A criatividade em geral é associada à arte e à cultura, mas ela se aplica a outras áreas do conhecimento, como as exatas?
Ela é superimportante na área de exatas também. A criatividade está na maneira estratégica de resolução de problemas. Na matemática, por exemplo, você pode fazer uma conta de várias maneiras. Mesmo em uma conta simples há o método A, B ou C para chegar a uma mesma resposta e isso tem a ver com a criatividade. A criatividade depende do domínio e há as criatividades específicas de cada uma das áreas. É uma questão de saber especificamente, em cada área, como ela se manifesta. Hoje em dia a gente fala isso que a criatividade é domínio específico, você tem criatividade na ciência, nas artes, na escrita, a criatividade mais social de persuasão e liderança. Cada uma dessas tem uma combinação de ingredientes diferentes.
De que forma é possível avaliar, em testes como o PISA, a criatividade e o pensamento crítico dos alunos?
Não é fácil, mas elas já são avaliadas em certa medida. No caso do raciocínio crítico, inclusive, há vários testes. O próprio PISA é mais genérico e já abarca nesse sentido a proposta de pensar em situações mais complexas, então ele também envolve um aspecto de raciocínio crítico. Para o raciocínio crítico você sempre tem a proposição e resolução de problemas. Mas é importante que esses problemas sejam complexos, o que não é fácil medir com testes de múltipla escolha como costumam ser os de larga escala.
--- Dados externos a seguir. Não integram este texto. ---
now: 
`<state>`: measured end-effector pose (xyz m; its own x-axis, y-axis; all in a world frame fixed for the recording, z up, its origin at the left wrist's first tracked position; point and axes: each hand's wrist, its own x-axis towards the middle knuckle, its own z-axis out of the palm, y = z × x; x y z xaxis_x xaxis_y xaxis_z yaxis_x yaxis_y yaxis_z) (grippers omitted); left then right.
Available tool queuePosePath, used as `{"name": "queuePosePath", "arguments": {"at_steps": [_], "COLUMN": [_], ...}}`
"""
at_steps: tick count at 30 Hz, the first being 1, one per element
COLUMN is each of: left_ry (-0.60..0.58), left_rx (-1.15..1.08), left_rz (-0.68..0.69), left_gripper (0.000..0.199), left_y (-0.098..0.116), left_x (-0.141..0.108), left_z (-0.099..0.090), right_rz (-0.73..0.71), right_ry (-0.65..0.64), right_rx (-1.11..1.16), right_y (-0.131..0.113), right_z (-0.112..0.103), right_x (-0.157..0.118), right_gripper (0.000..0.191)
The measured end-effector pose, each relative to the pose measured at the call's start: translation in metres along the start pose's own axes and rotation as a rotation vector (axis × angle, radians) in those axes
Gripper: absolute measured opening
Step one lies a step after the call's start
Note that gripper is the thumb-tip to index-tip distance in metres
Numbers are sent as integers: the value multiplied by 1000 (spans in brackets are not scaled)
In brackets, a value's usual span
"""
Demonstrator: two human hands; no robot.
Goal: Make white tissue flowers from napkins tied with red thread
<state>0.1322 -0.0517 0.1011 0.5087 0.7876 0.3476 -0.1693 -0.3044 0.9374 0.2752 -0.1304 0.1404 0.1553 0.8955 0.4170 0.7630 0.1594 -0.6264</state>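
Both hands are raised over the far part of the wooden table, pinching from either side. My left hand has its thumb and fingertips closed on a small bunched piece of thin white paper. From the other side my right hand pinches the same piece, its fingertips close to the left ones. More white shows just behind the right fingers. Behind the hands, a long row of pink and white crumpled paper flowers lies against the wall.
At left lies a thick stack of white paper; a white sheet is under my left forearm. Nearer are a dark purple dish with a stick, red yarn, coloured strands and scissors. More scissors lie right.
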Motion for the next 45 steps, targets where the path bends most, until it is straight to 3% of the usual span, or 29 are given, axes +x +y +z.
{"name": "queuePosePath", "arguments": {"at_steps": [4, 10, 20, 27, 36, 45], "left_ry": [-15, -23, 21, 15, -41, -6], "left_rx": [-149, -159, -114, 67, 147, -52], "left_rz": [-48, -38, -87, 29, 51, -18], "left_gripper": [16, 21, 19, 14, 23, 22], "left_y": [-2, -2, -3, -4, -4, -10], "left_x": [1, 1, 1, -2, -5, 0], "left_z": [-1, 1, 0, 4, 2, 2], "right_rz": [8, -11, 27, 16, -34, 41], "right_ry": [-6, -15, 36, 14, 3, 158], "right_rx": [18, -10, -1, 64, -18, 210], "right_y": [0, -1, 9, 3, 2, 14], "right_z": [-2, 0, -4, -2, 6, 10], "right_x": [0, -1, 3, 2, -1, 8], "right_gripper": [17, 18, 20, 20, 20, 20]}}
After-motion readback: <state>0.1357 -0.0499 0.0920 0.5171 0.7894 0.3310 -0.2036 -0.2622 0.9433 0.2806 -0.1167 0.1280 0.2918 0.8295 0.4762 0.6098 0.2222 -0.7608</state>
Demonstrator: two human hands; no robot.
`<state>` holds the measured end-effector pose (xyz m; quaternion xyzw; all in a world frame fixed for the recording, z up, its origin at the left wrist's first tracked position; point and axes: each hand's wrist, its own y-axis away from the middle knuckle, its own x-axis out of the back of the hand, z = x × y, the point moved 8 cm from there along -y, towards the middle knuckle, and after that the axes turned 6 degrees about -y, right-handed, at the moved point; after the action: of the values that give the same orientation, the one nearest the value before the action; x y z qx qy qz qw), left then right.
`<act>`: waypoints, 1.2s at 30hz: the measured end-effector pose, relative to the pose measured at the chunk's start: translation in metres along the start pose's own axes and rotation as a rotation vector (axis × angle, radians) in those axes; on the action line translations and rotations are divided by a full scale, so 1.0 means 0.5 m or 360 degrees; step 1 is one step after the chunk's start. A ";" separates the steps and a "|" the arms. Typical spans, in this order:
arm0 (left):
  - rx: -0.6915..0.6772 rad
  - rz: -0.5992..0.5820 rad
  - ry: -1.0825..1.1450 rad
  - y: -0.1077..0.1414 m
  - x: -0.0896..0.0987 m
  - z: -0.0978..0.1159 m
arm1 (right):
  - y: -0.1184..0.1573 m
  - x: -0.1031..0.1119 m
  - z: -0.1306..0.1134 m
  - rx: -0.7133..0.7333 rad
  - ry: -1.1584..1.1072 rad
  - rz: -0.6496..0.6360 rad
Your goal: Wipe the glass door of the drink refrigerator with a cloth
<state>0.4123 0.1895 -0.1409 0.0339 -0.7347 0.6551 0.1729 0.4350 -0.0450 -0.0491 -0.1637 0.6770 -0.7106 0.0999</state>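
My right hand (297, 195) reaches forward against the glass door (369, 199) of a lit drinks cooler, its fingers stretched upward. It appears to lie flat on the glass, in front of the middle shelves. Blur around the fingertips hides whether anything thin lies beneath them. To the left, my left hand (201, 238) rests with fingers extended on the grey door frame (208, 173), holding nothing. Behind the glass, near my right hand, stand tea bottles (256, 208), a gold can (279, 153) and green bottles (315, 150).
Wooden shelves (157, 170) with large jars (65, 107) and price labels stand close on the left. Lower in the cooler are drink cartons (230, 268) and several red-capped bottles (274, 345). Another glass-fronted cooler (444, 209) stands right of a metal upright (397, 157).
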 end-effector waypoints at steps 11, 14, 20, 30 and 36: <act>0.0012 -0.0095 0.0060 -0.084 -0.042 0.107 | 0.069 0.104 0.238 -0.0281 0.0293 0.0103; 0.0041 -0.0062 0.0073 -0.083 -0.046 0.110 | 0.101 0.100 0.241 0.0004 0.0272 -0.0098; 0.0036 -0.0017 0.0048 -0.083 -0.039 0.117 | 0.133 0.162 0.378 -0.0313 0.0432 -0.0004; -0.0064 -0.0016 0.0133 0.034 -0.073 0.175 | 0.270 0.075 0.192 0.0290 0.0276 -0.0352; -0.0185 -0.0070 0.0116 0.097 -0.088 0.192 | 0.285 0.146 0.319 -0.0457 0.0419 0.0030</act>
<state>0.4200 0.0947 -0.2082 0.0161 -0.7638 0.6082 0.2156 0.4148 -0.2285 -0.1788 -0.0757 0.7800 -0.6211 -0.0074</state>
Para avaliar o raciocínio crítico é melhor quando você tem respostas abertas. O problema de testes abertos é que não existe uma resposta certa que uma máquina pode corrigir. Você precisa de alguém no meio do caminho que é o avaliador, portanto é uma avaliação mediada e é necessário se preocupar com a qualidade desse avaliador.
E como avaliar a criatividade?
A criatividade tem sido mais difícil e você tem o mesmo problema. Os testes que existem pedem para você produzir ideias a partir de estímulos. O PISA vai avaliar criatividade em 2021 e um dos exemplos é o uso de figuras geométricas. Por exemplo, você exibe uma flor, um gato e uma casa e pede para o aluno criar uma história usando as três imagens. Nisso, você está testando a fluência de ideias, que é um aspecto do potencial criativo. Do ponto de vista da logística e da viabilidade é muito complexo, exige muitos avaliadores. Mas recentemente, com inteligência artificial, isso tem avançado em alguns testes mais simples em que já foi possível corrigir por máquina.